**Directions for this task**. The required output is the exact run of lines from the one bearing "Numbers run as" through the final line of the listing below, with the pictures removed.

**Source data**.
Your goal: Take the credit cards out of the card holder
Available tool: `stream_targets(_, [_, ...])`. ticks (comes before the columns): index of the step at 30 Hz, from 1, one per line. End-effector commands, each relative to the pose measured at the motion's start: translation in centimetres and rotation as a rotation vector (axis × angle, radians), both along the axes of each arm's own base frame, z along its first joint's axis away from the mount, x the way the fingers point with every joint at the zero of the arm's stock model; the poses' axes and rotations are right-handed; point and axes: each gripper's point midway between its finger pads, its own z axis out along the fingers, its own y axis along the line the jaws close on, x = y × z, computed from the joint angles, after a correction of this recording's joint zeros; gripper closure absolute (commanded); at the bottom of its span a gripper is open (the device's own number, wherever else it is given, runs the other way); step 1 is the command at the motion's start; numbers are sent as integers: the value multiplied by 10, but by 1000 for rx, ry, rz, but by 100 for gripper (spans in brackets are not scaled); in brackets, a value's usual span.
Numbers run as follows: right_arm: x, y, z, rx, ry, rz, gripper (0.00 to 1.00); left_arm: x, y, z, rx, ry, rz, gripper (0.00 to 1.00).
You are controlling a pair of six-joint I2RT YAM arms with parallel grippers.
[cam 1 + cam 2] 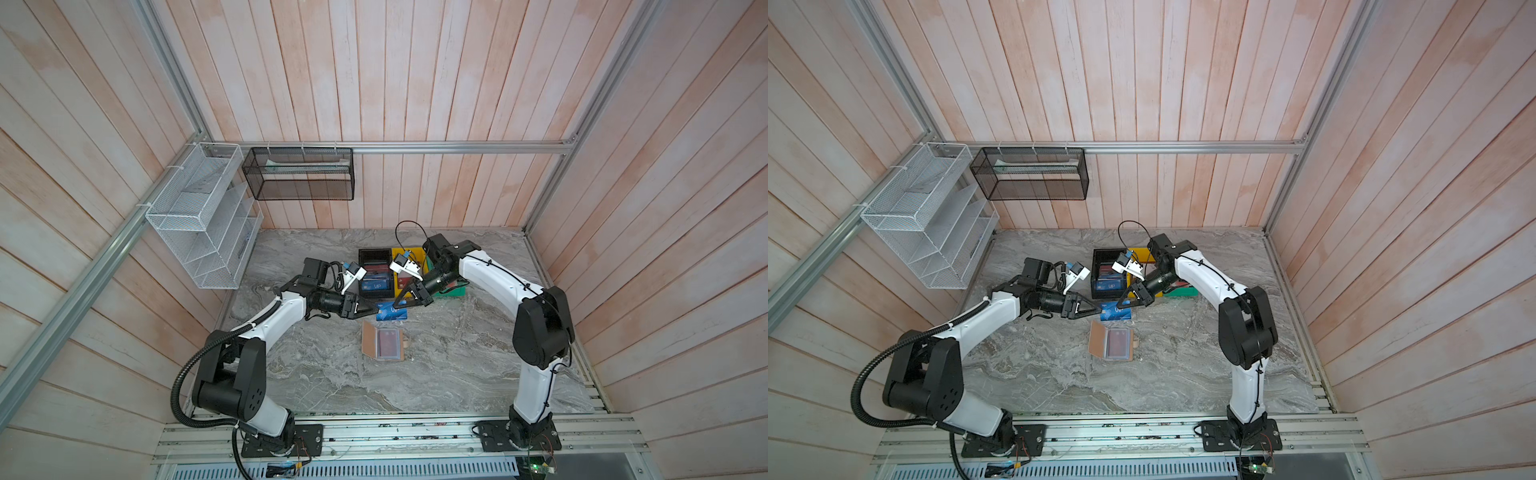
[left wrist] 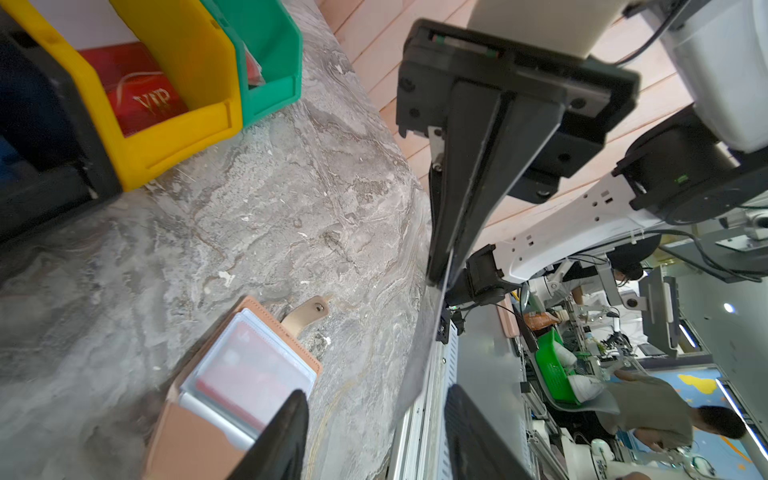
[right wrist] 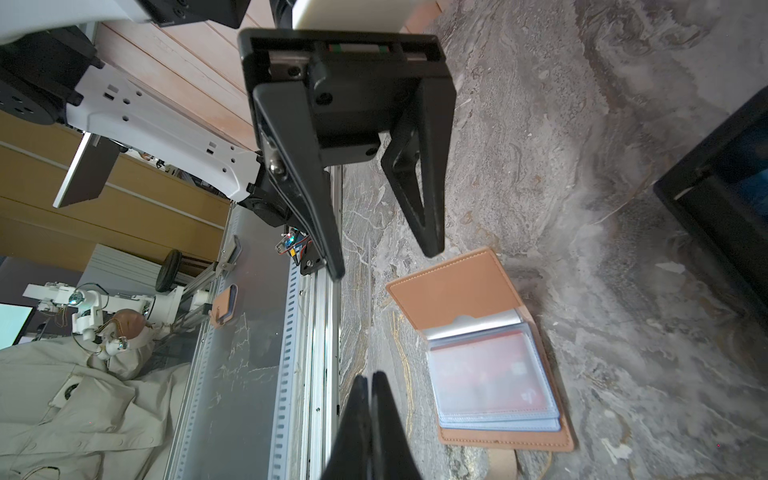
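Hard to read, left to right: the left hand [image 1: 371, 310] tips overlap the blue card [image 1: 392, 311] in both top views, so we cannot tell contact there. In the wrist views that card shows only edge-on, a thin line. The card holder [image 1: 382, 345] lies open on the surface [image 1: 457, 353], just on the near side of the card, its sleeved card a red blur. The wrists partly cover the black bin [image 1: 374, 295].

Poses: left hand level, fingers parted, the card's end between them. Right hand [image 1: 398, 304] angled down from the right — fingers pressed together on the card's opposite edge.
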Motion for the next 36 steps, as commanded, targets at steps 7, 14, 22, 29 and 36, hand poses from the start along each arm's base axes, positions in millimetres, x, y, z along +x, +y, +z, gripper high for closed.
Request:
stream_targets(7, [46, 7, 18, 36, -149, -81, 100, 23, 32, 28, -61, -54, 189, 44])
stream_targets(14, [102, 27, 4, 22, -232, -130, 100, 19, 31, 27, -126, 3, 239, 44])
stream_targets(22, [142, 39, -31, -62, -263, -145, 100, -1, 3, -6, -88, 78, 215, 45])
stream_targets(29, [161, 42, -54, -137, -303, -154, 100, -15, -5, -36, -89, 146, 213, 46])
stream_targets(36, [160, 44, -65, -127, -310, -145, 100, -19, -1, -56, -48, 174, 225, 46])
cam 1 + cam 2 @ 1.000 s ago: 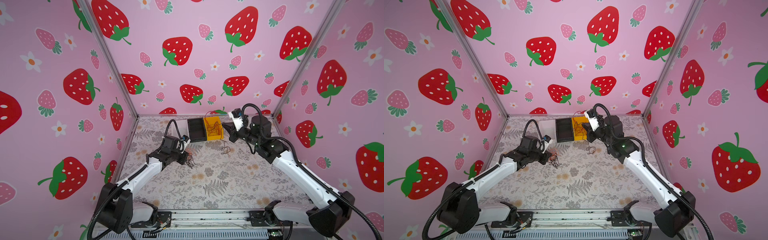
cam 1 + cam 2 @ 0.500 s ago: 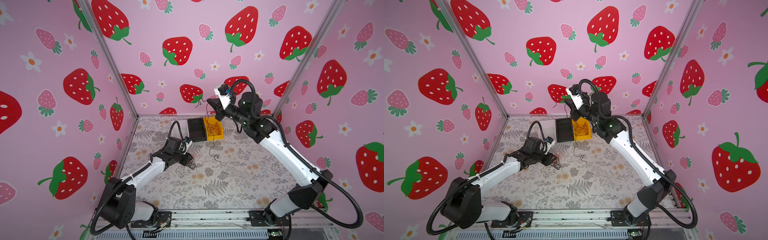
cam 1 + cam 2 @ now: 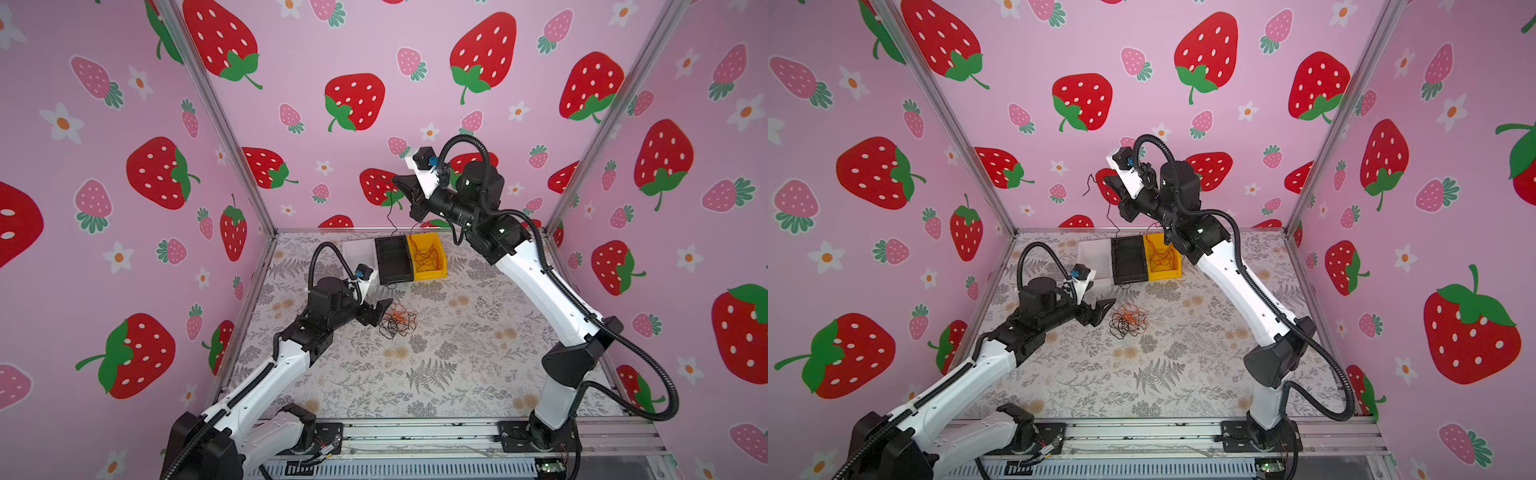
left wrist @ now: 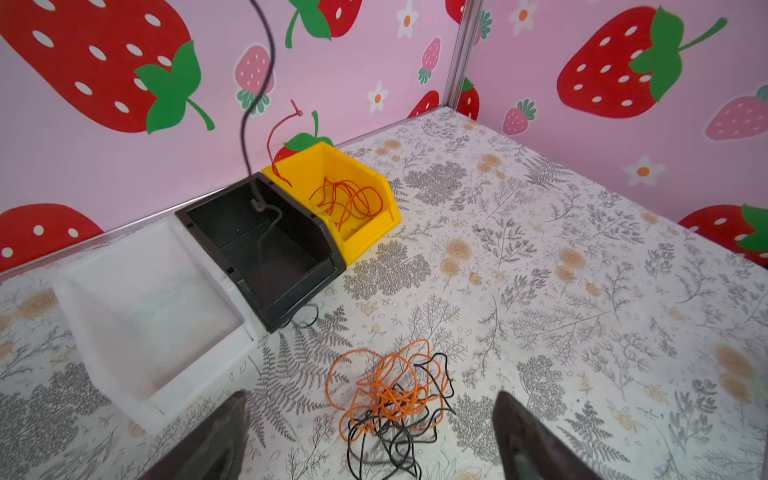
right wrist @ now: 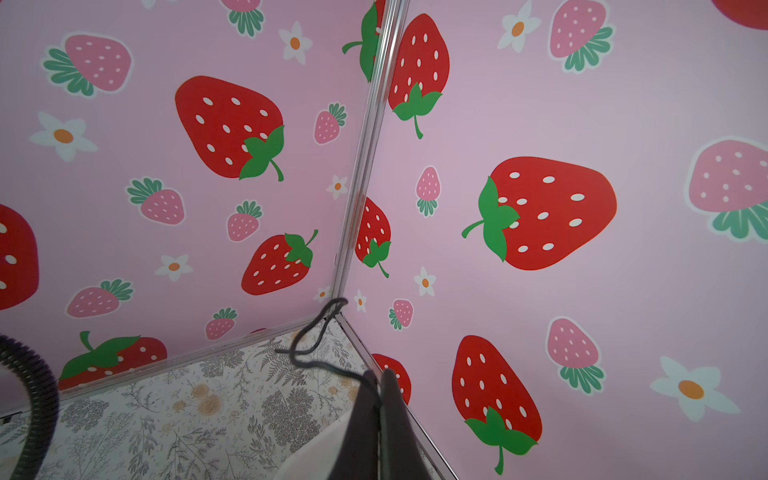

**Answer**.
Numbers run as follows: right_arm: x, y, z, rx, ry, rz, gripper (0.00 to 1.00); left_arm: x, y, z, rx, ry, rz, gripper (0.00 to 1.00).
You are controlling a pair of six-joint I2RT YAM arms with parallel grippers.
[cam 1 + cam 2] 
[left wrist] 
[right wrist] 
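Hard to read, left to right: the left hand [image 1: 371, 310] tips overlap the blue card [image 1: 392, 311] in both top views, so we cannot tell contact there. In the wrist views that card shows only edge-on, a thin line. The card holder [image 1: 382, 345] lies open on the surface [image 1: 457, 353], just on the near side of the card, its sleeved card a red blur. The wrists partly cover the black bin [image 1: 374, 295].

Poses: left hand level, fingers parted, the card's end between them. Right hand [image 1: 398, 304] angled down from the right — fingers pressed together on the card's opposite edge.
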Motion for the next 36 steps, as commanded, targets at steps 7, 14, 22, 29 and 36, hand poses from the start along each arm's base axes, positions in millimetres, x, y, z along +x, +y, +z, gripper high for closed.
Request:
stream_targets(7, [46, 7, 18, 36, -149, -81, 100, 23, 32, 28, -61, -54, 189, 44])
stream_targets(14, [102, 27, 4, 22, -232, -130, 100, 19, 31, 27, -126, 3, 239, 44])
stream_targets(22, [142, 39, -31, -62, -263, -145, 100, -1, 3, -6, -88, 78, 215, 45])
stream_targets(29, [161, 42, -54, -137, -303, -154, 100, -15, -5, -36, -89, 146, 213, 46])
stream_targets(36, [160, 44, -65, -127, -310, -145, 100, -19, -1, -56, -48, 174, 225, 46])
cam 1 + cam 2 @ 1.000 s ago: 
cam 1 + cam 2 @ 0.500 s ago: 
cam 1 + cam 2 @ now: 
left wrist @ now: 
right wrist @ now: 

What appears above is the full answer.